When Group Captain Shubhanshu Shukla walked into a packed auditorium at the Indian Institute of Technology Hyderabad this week, the students in the room weren’t just meeting a fighter pilot who became an astronaut. They were meeting one of the handful of Indians who have actually flown to space — and he had come to tell them the next chapter of India’s space programme depends on them.
Shukla, a member of the historic Axiom-4 mission and one of India’s leading astronauts, addressed students, faculty and researchers at the IIT-H campus in Kandi as part of the institute’s Extra Mural Lectures initiative. The session traced his own path from flying fighter jets in the Indian Air Force to representing the country in human spaceflight, and used that arc to make a direct pitch: India’s most ambitious space projects will only get built if today’s engineering students choose to build them.
From cockpit to orbit
Shukla walked the audience through what astronaut training actually demands — the physical conditioning, the psychological preparation, and the sheer unfamiliarity of operating in microgravity, one of the most demanding environments humans have ever tried to work in. He described life aboard a space mission not as a single dramatic moment but as an extended exercise in discipline, problem-solving under pressure, and constant learning, qualities he argued are as valuable in a lab or design workshop as they are in orbit.
Rather than treating spaceflight as an exotic outlier career, Shukla framed it as the product of the same scientific temper, teamwork and persistence that underpins any serious engineering pursuit — the difference being the environment in which those skills eventually get tested.
Why the timing matters
The appeal landed at a particular moment for India’s space ambitions. The country is working toward building the Bharatiya Antariksh Station, its own space station, and sending an Indian astronaut to the Moon — both flagship goals that will require a far larger and more specialised workforce than India’s space programme has needed before. Shukla told students plainly that those projects would remain aspirations on paper unless enough of them chose to work on making them real.

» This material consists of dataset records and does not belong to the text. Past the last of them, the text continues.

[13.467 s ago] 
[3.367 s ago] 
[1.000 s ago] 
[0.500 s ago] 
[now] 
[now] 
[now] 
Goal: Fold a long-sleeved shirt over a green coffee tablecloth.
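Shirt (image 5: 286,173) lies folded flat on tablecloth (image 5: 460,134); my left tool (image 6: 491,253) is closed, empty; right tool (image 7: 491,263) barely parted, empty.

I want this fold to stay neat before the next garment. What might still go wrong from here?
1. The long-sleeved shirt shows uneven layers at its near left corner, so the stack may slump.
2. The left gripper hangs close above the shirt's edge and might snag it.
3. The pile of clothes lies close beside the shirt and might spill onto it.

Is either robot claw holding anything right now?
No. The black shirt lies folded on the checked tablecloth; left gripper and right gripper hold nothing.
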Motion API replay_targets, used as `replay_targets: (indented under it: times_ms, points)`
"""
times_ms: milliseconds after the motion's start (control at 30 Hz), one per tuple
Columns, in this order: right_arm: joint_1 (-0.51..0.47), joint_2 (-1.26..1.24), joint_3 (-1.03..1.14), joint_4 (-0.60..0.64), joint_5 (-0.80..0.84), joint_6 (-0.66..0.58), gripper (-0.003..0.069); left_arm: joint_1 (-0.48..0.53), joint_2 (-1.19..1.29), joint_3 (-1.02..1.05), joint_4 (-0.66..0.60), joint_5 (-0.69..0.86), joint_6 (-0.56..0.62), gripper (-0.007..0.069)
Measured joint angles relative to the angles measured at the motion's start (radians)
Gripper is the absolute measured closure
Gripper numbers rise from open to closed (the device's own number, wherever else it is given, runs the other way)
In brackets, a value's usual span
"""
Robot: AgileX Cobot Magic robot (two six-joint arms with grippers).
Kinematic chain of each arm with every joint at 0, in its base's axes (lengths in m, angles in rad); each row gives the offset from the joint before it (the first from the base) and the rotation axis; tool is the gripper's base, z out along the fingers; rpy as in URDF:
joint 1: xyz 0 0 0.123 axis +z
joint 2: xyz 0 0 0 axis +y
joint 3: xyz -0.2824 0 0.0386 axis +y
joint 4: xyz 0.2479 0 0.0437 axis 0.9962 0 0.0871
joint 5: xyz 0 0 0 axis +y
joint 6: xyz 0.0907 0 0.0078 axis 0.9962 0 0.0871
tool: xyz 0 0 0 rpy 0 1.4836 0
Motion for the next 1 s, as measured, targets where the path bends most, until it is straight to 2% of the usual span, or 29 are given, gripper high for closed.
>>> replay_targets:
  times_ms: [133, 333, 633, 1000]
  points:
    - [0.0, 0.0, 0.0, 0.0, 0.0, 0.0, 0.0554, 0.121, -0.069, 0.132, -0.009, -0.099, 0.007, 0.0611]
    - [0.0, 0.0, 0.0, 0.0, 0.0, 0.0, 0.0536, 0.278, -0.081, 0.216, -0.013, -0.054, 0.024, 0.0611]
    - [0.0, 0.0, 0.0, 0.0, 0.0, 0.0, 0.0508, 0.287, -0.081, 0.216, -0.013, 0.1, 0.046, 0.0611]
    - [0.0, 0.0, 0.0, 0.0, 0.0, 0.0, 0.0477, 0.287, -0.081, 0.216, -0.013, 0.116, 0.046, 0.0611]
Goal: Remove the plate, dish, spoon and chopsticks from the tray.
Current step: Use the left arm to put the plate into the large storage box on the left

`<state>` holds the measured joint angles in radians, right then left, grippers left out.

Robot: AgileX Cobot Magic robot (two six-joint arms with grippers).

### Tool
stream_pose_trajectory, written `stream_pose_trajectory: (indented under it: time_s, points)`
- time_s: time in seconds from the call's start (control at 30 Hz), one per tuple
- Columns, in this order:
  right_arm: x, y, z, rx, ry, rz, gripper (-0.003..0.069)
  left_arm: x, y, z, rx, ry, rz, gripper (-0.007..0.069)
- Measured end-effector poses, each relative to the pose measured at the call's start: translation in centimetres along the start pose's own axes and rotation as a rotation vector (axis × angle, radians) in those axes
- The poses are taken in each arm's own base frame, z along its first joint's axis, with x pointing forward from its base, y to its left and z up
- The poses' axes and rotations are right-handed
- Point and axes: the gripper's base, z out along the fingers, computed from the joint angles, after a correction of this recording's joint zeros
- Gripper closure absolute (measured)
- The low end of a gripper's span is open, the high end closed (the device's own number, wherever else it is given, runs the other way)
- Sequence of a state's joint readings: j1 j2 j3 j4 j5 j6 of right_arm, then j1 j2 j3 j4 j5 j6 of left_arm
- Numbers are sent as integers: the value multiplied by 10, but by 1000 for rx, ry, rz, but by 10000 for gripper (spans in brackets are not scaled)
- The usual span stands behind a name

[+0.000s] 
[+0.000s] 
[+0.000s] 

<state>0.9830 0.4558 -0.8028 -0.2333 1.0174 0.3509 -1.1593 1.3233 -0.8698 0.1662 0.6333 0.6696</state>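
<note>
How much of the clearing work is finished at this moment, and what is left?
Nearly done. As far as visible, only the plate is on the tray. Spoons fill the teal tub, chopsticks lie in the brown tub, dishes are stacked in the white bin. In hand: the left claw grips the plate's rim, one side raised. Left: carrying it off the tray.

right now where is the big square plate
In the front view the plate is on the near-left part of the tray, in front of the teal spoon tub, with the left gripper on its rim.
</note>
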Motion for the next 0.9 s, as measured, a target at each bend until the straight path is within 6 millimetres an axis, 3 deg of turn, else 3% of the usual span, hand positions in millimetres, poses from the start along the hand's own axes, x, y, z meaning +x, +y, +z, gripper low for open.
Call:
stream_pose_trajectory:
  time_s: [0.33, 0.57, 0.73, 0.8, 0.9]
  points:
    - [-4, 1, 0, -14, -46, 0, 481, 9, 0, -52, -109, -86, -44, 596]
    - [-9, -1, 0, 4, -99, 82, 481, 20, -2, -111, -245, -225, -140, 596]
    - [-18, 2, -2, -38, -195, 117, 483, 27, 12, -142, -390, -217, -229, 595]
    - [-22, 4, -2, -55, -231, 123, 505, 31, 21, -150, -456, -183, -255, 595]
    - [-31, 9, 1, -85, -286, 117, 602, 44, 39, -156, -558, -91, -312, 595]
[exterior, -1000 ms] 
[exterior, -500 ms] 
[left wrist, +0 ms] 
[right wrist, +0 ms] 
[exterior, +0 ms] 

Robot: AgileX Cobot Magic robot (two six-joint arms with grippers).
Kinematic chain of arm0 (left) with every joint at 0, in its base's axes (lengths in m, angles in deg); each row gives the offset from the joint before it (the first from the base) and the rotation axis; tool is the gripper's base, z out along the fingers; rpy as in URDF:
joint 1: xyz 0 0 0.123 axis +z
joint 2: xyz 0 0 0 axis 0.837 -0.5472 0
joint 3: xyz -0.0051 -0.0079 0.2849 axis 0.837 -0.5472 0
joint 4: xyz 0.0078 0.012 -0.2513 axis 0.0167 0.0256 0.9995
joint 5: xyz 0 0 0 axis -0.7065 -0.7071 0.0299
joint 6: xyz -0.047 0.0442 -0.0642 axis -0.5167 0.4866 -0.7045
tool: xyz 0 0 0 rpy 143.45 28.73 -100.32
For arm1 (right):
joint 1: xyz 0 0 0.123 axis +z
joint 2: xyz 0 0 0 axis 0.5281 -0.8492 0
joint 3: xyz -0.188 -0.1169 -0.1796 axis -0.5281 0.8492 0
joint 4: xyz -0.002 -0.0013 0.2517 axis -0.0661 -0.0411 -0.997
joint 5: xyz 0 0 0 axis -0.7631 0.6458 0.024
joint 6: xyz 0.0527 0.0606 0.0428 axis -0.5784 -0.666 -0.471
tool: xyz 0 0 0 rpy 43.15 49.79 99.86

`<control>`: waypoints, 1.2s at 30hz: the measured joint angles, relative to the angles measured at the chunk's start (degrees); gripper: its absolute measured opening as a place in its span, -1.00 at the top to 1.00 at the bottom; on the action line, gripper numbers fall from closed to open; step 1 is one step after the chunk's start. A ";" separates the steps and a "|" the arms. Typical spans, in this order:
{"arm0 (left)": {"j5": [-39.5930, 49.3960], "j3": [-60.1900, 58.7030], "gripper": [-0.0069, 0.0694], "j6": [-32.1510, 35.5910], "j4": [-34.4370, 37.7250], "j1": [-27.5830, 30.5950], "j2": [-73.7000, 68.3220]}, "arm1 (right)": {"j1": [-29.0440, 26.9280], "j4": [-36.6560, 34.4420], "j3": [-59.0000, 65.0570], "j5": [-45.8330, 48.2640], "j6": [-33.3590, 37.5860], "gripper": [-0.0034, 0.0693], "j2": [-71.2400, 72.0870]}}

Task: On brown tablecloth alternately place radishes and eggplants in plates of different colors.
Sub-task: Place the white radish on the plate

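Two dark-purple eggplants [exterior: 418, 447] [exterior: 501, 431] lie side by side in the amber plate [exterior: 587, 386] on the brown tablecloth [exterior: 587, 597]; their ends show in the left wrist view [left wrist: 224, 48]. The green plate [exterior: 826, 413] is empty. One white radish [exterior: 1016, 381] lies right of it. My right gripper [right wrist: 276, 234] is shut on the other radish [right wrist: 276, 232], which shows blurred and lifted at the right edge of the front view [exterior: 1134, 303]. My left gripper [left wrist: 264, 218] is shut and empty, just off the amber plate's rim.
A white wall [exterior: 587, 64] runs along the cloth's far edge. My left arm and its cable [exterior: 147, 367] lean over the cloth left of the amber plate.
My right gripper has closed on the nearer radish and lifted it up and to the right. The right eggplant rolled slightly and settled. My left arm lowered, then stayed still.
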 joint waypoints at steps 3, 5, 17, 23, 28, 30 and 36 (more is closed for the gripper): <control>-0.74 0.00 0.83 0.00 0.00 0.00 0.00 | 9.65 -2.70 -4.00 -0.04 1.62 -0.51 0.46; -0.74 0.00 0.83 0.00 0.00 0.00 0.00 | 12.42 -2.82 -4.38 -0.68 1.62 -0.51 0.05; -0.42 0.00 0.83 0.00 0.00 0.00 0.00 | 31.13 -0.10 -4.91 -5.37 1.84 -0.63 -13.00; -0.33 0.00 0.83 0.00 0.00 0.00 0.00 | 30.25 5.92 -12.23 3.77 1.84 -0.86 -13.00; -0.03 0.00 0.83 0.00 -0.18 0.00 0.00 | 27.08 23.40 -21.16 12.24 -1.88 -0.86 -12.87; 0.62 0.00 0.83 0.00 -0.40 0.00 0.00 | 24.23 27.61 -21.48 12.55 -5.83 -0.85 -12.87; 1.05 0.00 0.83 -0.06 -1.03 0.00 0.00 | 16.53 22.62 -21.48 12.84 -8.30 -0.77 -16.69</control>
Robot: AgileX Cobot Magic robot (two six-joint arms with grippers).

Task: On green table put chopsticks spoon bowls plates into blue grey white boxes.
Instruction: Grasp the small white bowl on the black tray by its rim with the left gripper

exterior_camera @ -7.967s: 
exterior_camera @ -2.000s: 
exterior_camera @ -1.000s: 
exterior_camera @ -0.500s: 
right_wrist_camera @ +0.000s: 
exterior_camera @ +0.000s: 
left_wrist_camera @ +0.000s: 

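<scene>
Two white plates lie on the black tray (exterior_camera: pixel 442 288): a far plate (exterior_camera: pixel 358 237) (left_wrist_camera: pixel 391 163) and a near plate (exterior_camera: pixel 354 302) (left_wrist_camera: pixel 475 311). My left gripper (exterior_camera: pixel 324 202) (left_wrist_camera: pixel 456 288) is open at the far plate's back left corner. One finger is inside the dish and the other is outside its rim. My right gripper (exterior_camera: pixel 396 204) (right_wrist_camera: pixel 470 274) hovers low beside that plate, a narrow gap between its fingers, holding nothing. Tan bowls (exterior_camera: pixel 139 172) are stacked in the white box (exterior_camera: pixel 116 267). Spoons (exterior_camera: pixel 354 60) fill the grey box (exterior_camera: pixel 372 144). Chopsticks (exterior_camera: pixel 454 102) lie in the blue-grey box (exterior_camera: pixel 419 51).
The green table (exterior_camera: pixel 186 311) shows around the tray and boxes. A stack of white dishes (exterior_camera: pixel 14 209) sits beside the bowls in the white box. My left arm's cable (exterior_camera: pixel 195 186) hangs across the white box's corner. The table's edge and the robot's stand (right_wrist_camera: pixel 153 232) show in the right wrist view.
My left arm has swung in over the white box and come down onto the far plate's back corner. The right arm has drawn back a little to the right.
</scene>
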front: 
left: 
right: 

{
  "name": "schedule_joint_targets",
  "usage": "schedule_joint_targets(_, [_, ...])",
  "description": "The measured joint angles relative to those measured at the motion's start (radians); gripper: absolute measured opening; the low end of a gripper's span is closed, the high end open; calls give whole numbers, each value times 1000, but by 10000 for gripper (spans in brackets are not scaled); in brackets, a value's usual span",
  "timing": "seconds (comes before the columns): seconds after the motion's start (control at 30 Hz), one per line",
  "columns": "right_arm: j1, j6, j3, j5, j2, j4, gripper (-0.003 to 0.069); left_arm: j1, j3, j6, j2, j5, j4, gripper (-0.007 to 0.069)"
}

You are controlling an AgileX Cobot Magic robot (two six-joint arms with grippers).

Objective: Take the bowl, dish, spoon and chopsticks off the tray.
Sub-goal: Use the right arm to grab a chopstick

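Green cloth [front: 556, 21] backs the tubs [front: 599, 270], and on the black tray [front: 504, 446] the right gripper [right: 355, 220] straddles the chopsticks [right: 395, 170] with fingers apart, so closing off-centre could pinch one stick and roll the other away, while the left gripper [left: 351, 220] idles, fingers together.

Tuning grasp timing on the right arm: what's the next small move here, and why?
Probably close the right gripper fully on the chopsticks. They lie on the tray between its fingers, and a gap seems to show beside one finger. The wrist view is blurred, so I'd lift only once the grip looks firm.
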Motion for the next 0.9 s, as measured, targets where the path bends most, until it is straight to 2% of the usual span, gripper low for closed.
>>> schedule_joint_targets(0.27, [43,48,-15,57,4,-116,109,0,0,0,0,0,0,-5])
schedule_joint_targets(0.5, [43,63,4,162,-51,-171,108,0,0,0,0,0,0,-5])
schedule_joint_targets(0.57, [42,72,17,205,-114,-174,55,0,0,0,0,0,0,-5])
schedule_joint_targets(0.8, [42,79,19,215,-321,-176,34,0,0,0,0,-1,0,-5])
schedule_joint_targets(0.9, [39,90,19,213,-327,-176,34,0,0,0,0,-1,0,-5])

IIT-H Director Prof. B.S. Murty, who welcomed Shukla to the campus, framed the interaction as exactly the kind of exposure engineering students need beyond what a classroom can offer — a chance to see, up close, what a career at the frontier of a national technological effort actually looks like, and to be pushed toward thinking bigger and taking more innovative risks as a result.
Curiosity as the entry point
The session closed with an extended question-and-answer exchange, as students pressed Shukla on how astronauts are actually selected, what life in microgravity feels like day to day, and where India’s expanding space sector might create openings for people entering the field now. That last question may be the most consequential one in the room: India’s space economy is scaling up rapidly, from crewed missions to satellite manufacturing to launch services, and the gap between the number of specialists it will need and the number currently in the pipeline is exactly the gap Shukla was there to try to close.
His message, in effect, wasn’t just biographical — it was recruitment. The Bharatiya Antariksh Station and an Indian footprint on the Moon aren’t distant government promises, he suggested; they’re engineering problems waiting for people willing to spend a career solving them.